__Requirement__: An exact transcription of the listing, without its images, is what the answer must contain.

__Source data__:
%%
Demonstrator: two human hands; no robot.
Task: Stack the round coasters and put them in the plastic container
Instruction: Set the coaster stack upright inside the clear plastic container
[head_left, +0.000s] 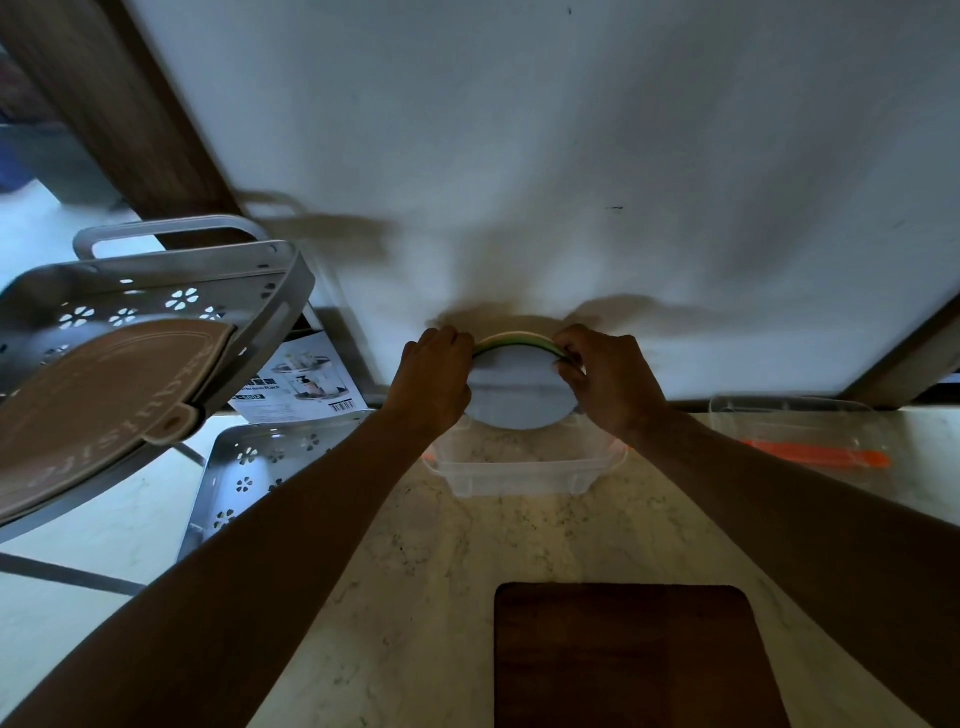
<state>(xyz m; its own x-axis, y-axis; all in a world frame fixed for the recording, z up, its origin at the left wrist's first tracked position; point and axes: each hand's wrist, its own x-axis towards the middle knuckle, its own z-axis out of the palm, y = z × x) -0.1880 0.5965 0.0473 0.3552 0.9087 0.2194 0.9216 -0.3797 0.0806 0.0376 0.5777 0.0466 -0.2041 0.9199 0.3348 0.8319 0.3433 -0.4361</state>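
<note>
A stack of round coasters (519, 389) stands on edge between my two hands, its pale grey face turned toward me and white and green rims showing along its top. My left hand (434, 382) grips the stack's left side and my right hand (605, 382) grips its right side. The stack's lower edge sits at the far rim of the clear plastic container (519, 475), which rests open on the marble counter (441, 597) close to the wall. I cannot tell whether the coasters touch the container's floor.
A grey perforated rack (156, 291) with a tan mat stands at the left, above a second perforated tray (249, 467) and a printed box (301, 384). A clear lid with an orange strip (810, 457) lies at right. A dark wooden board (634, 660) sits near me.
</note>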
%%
__Answer below__:
Demonstrator: two human hands; no robot.
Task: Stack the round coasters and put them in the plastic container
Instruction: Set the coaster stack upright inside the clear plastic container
[head_left, +0.000s] 
<state>(xyz m; its own x-axis, y-axis; all in a world frame fixed for the recording, z up, its origin at the left wrist's first tracked position; point and axes: each hand's wrist, its own x-axis towards the middle knuckle, its own z-axis out of the palm, y = z × x) -0.1880 0.5965 0.0473 0.3552 0.9087 0.2194 0.9216 -0.3797 0.0806 0.0376 0.5777 0.0466 -0.2041 0.9199 0.3348 0.8319 0.3433 -0.4361</state>
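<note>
A stack of round coasters (519, 389) stands on edge between my two hands, its pale grey face turned toward me and white and green rims showing along its top. My left hand (434, 382) grips the stack's left side and my right hand (605, 382) grips its right side. The stack's lower edge sits at the far rim of the clear plastic container (519, 475), which rests open on the marble counter (441, 597) close to the wall. I cannot tell whether the coasters touch the container's floor.
A grey perforated rack (156, 291) with a tan mat stands at the left, above a second perforated tray (249, 467) and a printed box (301, 384). A clear lid with an orange strip (810, 457) lies at right. A dark wooden board (634, 660) sits near me.
</note>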

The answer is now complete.